Bee on Lavender

I'd hoped to be blipping a rather larger flying creature today: a friend invited me to go with him and some others on a boat trip round Bass Rock (blipper Carol Dunham will know where I mean) to photograph the gannets (one of the others in the party had to cancel so I was a "substitute"). However, yesterday my pal received a message from the boatman that the weather conditions were going to be unsuitable so the outing was cancelled. The weather forecast hadn't looked too bad to me, but in fact even here in Newcastle it's been fairly windy so I guess the boatman reckoned the conditions would be too rough. As I'm not a very good sailor (I'd even bought some seasickness pills in advance) I certainly wouldn't have wanted to spend 2 hours in a smallish boat on a rough sea!

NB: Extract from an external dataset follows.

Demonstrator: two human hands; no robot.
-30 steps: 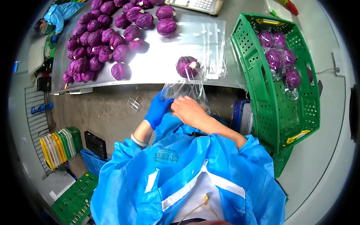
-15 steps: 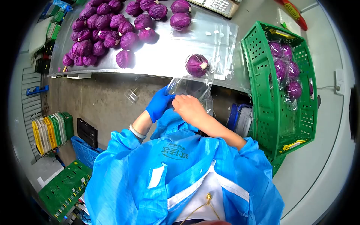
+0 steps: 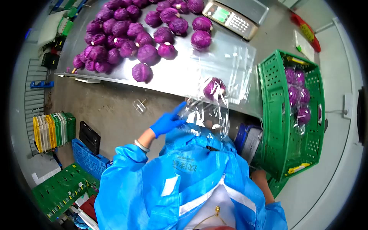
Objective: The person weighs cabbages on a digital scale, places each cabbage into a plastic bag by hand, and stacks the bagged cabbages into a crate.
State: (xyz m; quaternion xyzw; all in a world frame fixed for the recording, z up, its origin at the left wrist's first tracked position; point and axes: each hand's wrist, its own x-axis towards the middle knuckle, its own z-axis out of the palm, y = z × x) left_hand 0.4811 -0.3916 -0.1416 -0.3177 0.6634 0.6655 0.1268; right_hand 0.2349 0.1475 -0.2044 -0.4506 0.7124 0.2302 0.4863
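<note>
Outward from the grip, the gloved left hand [image 3: 168,122] has its index finger stretched away from the thumb, apart rather than pinched, with the fingertip at the near edge of a clear bag [image 3: 199,115]; whether it touches the film I cannot tell. The bare right hand [image 3: 259,175] is low beside the green crate [image 3: 285,153], its fingers hidden, so I cannot tell if they are closed on anything.

The bag hangs off the front of the metal surface [image 3: 168,89], and a purple cabbage [image 3: 214,88] sits at that edge, glossy film over part of it; how far it is inside is unclear. Flat clear bags [image 3: 239,73] lie just beyond, loose cabbages [image 3: 147,54] are massed to the left, and wrapped cabbages [image 3: 303,115] rest in the crate.

The step in hand looks like managing the bag at the cabbage; a next move on it would call for control of the thin edge while the cabbage stays steady.

Against the earlier frame, the right hand has left the bag for the side, and the left has opened from its hold there.
</note>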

So in the end I had a chance for some more DIY work on our window frames (still a fair way to go, but they're starting to look much better). I didn't spot anything good for a blip on my morning walk but noticed lots of bees on the lavender in the garden. I've not blipped a bee (not a live one anyway!) for a while so here's one of them. Even at 1/1250th second the wings still show up as moving pretty fast: I suspect the almost-double appearance of the bee's right wing (on the left of the photo) is due to the fact that I was using the electronic shutter (on rapid fire): I believe this means that the "shutter" actually scans the photo so that the top and bottom parts are effectively "shot" at minimally different moments in time.